▶ _YOUR OBJECTIVE_:
Exactly as they appear below, repeat the lines from the one with "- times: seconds" through the one with "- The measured", and no others.

▶ _DATASET RECORDS_:
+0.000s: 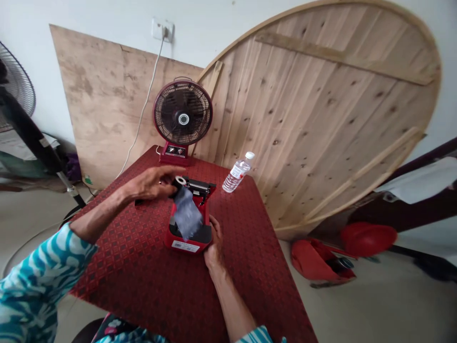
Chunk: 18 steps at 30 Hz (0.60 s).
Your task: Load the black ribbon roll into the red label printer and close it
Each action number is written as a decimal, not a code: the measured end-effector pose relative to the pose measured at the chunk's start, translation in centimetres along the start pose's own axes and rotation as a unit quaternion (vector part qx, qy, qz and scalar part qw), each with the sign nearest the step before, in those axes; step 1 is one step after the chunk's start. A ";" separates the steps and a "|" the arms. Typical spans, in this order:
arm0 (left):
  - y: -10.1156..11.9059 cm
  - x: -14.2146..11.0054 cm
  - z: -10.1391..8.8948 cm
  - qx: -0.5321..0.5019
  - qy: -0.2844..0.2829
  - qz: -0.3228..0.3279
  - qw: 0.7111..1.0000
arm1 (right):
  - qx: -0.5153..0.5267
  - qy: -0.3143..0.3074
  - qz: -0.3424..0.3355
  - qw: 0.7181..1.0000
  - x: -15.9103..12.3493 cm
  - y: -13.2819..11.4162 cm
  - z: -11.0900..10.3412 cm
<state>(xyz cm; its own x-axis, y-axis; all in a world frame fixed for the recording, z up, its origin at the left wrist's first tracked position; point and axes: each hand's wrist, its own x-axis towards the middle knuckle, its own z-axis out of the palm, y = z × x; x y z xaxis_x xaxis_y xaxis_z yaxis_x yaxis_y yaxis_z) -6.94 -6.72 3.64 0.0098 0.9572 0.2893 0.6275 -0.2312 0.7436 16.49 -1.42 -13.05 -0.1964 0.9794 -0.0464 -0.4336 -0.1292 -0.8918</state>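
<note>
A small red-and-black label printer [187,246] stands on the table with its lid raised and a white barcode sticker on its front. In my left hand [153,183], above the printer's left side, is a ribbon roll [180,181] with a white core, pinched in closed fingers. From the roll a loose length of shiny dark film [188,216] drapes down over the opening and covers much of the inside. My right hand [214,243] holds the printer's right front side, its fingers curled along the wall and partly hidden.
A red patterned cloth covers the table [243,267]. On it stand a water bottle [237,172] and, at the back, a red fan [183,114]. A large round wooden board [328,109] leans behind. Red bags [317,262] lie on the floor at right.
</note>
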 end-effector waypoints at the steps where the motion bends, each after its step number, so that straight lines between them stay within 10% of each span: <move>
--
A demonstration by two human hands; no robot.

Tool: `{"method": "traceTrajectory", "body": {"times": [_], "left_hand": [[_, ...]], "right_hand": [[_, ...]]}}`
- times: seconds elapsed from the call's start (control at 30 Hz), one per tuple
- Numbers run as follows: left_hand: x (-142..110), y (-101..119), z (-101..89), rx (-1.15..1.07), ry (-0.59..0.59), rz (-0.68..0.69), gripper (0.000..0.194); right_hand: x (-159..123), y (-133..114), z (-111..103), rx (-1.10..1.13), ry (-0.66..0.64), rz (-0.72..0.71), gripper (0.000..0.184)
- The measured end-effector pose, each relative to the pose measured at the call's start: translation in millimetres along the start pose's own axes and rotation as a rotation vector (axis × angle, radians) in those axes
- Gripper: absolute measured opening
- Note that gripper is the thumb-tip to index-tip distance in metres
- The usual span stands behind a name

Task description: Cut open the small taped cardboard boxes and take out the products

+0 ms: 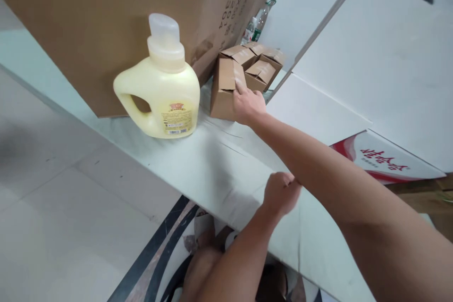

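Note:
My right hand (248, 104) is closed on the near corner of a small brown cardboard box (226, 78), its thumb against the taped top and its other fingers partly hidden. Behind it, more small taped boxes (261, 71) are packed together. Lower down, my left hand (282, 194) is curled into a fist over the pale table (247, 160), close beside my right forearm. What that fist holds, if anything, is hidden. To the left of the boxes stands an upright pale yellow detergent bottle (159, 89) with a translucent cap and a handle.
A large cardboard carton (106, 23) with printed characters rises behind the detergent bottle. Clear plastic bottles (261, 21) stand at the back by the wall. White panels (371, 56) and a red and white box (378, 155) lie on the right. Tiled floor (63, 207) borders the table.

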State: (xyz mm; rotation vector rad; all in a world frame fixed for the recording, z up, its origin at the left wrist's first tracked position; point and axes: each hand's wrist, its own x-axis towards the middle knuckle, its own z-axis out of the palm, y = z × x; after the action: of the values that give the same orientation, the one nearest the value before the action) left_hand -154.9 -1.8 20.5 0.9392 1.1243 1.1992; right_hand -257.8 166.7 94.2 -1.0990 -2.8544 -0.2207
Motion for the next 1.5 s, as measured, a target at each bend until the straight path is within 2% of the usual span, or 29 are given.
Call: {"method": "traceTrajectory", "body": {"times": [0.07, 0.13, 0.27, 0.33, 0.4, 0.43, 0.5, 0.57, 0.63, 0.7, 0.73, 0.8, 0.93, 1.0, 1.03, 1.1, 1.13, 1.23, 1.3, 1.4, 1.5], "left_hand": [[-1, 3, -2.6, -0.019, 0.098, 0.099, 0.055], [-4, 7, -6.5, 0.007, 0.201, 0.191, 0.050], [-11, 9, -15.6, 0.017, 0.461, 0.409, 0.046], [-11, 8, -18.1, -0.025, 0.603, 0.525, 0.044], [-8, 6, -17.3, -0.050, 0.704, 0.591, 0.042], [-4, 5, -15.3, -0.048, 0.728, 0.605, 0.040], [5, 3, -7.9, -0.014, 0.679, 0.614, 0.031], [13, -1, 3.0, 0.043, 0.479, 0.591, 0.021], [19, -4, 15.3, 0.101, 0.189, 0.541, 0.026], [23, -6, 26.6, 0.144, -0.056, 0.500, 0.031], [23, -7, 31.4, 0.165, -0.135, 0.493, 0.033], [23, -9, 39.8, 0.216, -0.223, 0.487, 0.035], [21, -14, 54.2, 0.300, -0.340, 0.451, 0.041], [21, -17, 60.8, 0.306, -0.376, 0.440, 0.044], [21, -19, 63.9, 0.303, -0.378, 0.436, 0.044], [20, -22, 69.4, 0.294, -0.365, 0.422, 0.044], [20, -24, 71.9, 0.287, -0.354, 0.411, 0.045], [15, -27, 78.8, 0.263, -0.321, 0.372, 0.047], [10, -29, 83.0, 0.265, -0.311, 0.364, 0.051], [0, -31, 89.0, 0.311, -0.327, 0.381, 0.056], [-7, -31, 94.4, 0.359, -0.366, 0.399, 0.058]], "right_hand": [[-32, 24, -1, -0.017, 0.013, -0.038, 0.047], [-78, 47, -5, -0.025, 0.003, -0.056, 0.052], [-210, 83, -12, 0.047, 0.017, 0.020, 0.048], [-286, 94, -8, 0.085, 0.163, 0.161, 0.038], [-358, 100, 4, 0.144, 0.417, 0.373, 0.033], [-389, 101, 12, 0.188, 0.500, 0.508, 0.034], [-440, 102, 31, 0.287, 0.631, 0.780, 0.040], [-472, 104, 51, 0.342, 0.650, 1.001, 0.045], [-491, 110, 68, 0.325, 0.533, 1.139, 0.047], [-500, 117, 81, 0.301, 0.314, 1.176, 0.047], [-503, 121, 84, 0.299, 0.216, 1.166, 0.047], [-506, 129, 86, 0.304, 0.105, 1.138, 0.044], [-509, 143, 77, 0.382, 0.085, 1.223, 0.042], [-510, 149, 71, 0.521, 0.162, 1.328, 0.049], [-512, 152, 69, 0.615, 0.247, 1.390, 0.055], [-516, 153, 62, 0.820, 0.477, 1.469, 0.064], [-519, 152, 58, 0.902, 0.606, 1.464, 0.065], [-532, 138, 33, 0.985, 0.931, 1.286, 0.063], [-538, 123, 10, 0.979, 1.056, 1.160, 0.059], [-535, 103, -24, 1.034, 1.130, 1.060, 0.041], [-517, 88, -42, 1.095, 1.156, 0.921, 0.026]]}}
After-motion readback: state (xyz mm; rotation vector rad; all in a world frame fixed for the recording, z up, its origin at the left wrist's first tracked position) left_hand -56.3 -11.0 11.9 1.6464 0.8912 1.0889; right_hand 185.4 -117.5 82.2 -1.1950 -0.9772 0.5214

▶ _RESPONSE BOX_:
- times: seconds elapsed from the call's start (control at 30 Hz), one per tuple
- Numbers run as follows: left_hand: x (-142..110), y (-101..119), z (-101..89), rx (-1.15..1.07), ry (-0.59..0.59), rz (-0.68..0.69), gripper (0.000..0.194); right_hand: x (-159..123), y (-133..114), z (-111..103), rx (-1.10..1.13), ry (-0.66..0.64), rz (-0.72..0.71), gripper (0.000..0.184)
- The measured end-effector pose, each relative to the pose measured at the call's start: translation in millimetres along the start pose's own axes and rotation as a rotation vector (axis × angle, radians) in those axes

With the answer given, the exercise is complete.